KKLS
- Rapid City, South Dakota; United States;
- Broadcast area: Rapid City, South Dakota
- Frequency: 920 kHz
- Branding: The Cowboy

Programming
- Format: Classic country

Ownership
- Owner: HomeSlice Media Group, LLC
- Sister stations: KBHB, KFXS, KKMK, KOUT, KRCS

History
- First air date: June 7, 1959
- Former call signs: KEZU (1959–1971)

Technical information
- Licensing authority: FCC
- Facility ID: 61320
- Class: D
- Power: 5,000 watts (day) 111 watts (night)
- Transmitter coordinates: 44°3′43″N 103°10′32″W﻿ / ﻿44.06194°N 103.17556°W
- Translator: 104.7 K284BA (Rapid City)

Links
- Public license information: Public file; LMS;
- Webcast: Listen Live
- Website: thecowboyradio.com

= KKLS (AM) =

KKLS (920 AM) is a radio station licensed to serve Rapid City, South Dakota. The station is owned by HomeSlice Media Group.

==History==

The station was first licensed as KEZU in 1959. On July 9, 1971, the call letters were changed to KKLS. It was a Top 40 station during the 1970s.

===Expanded Band assignment===

On March 17, 1997, the Federal Communications Commission (FCC) announced that eighty-eight stations had been given permission to move to newly available "Expanded Band" transmitting frequencies, ranging from 1610 to 1700 kHz, with KEZU authorized to move from 920 to 1700 kHz. However, the station never procured the Construction Permit needed to implement the authorization, so the expanded band station was never built.

===Later history===

In May 1999, Triad Broadcasting reached a deal to acquire this station from Brothers Jim and Tom Instad as part of a twelve-station deal valued at a reported $37.8 million.

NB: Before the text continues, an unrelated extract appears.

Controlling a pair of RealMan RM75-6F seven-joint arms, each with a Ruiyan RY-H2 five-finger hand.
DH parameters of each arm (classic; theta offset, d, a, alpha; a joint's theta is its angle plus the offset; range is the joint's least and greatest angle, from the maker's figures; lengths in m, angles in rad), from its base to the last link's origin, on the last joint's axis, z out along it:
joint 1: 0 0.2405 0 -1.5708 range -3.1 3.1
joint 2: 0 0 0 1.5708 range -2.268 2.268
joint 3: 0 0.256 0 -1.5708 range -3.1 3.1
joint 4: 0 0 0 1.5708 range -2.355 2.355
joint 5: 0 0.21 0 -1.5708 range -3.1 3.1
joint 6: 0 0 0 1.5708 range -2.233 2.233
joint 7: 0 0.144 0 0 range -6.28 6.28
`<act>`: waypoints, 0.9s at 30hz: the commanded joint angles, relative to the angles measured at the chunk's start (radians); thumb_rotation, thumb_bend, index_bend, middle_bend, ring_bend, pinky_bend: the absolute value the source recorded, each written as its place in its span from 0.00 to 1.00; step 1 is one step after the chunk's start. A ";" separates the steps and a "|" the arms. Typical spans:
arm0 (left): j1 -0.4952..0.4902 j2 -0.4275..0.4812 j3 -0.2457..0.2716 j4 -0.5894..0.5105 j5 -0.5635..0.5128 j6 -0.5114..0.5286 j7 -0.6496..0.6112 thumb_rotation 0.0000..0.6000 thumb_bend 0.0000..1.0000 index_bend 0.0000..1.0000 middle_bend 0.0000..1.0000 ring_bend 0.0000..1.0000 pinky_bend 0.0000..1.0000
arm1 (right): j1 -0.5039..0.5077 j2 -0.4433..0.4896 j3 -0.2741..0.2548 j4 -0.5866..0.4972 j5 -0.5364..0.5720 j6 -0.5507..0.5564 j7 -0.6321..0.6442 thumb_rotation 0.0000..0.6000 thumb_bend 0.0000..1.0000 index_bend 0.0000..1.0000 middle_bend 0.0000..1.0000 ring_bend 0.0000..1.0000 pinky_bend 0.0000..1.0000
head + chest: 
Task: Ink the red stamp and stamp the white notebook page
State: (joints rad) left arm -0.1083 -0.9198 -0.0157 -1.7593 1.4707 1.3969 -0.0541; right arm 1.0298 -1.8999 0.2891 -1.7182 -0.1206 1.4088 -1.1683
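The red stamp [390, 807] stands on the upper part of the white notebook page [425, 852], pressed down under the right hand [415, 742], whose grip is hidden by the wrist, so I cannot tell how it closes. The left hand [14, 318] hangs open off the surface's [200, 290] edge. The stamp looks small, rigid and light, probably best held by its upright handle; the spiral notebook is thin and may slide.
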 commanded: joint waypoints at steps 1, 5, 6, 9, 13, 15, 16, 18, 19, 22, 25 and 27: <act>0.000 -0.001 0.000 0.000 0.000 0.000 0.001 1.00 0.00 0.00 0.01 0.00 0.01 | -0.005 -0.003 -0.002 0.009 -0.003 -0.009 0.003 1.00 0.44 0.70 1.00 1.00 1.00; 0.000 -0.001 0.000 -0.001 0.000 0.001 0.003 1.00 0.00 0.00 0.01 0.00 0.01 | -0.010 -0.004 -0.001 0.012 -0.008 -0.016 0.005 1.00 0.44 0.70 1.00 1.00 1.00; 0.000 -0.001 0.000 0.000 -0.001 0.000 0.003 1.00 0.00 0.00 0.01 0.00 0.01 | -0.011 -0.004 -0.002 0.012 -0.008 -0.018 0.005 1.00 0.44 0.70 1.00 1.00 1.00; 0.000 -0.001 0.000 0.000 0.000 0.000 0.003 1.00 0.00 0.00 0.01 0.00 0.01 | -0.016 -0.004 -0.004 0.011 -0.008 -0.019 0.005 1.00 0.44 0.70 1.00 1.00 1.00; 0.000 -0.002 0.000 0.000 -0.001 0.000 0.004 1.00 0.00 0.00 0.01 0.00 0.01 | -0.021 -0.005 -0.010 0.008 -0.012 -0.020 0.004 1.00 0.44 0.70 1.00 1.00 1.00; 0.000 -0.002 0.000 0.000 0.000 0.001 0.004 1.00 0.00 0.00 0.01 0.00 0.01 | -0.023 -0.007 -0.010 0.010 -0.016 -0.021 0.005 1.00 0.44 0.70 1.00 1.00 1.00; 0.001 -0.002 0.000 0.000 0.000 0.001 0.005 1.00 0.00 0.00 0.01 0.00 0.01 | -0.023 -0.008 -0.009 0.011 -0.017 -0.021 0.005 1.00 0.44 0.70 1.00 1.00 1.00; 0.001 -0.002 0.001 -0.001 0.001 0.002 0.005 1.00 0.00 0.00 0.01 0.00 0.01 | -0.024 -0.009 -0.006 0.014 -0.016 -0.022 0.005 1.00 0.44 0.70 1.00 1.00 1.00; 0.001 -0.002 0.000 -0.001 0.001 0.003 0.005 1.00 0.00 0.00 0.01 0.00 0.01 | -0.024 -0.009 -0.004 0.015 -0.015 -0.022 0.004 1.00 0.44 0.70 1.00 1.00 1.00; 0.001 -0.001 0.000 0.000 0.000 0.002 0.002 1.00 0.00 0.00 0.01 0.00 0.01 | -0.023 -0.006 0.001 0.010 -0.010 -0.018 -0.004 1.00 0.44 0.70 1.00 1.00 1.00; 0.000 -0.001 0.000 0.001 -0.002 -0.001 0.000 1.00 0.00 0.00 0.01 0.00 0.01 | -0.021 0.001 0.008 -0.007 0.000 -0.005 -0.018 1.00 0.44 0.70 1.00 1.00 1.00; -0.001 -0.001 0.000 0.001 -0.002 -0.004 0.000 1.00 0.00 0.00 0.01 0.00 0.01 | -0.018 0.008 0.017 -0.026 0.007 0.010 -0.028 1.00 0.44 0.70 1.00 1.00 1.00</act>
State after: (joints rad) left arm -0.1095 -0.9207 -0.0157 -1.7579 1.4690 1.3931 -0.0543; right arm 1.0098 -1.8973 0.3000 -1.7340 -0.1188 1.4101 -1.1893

In July 2006, Schurz Communications Inc. reached an agreement to buy this station from Triad Broadcasting Co. as part of a six-station deal valued at a reported $19 million.

On September 10, 2010, KKLS dropped the True Oldies Channel, and began using the moniker "97.5 - The Hills", playing a mix of songs from the 1970s to the 2000s. While the FM frequency was now given the focus, the AM parent carried the same broadcast.

Schurz Communications created the Black Hills broadcast division, New Rushmore Radio, now known as Rushmore Media Company. KKLS was sold to the Homeslice Media Group in July 2014, a divestiture required due to Schurz's acquisition of KOTA-TV. The transaction, which included sister station KBHB and translator K284BA, was consummated on June 30, 2014, at a price of $650,000.

As of January 1, 2015, KKLS changed their format to classic hits, branded as "Smash Hits KKLS", switching translators to K284BA 104.7 FM Rapid City.

As of March 1, 2018, KKLS changed their format to News/Talk, branded as "News. Talk. Radio".

On January 13, 2020, KKLS dropped its news/talk format and began stunting with a loop of "Old Town Road" by Lil Nas X and Billy Ray Cyrus, and cryptic liners consisting of recitations of country music song lyrics, followed by the announcement "He's coming- January 21st.". On January 21, KKLS flipped to classic country, branded as "The Cowboy".